» Aim of the task
Within the material below, count how many lines contain "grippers". Answer with only that number.
*** Block opens ***
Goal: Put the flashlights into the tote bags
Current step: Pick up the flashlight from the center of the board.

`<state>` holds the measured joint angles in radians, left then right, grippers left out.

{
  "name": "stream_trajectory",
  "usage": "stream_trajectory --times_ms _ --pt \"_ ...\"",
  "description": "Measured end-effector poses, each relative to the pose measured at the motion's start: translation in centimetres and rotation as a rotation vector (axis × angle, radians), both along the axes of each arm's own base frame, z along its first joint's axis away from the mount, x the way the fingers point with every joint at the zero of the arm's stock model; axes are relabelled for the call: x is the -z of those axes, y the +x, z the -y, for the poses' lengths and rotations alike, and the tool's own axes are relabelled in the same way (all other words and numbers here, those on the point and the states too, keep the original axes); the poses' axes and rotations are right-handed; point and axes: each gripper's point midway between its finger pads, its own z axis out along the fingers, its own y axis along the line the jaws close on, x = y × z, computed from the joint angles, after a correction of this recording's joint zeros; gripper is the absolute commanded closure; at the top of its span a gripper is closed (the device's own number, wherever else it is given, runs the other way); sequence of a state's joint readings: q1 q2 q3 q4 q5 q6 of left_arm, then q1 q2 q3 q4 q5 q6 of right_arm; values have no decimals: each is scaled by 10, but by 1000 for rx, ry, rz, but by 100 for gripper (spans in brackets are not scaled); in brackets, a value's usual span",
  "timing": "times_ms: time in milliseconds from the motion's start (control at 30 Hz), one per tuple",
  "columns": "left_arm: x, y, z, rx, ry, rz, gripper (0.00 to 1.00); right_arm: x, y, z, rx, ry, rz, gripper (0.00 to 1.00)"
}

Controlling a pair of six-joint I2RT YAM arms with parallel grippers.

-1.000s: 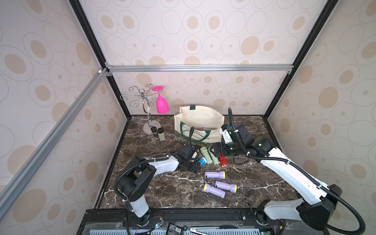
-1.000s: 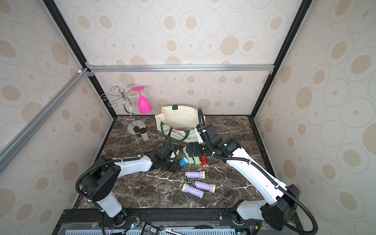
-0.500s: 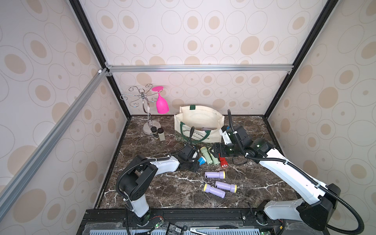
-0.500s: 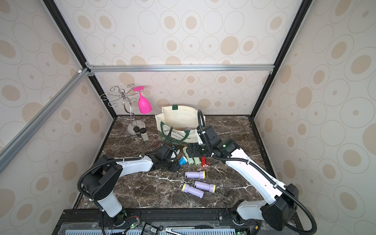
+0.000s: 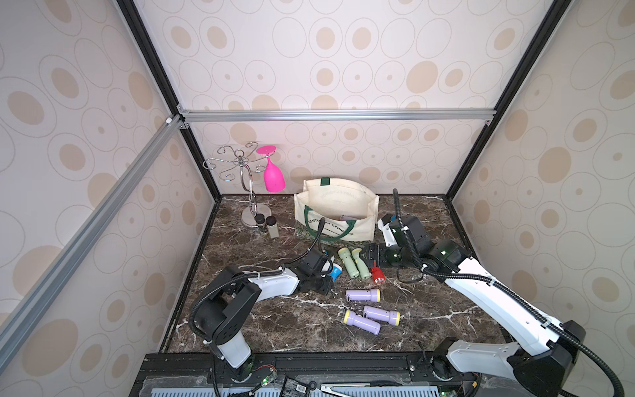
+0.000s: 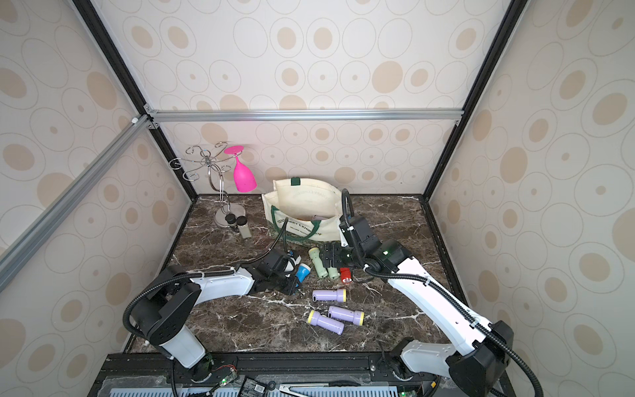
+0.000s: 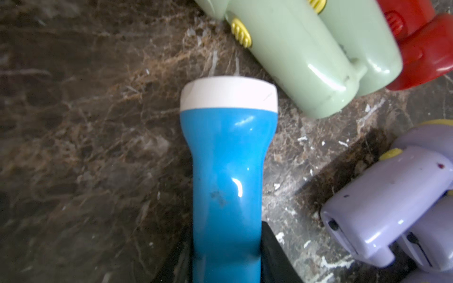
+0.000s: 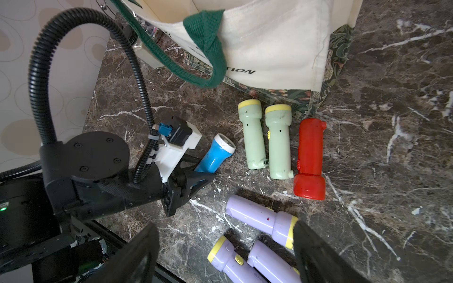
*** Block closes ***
» Output below
2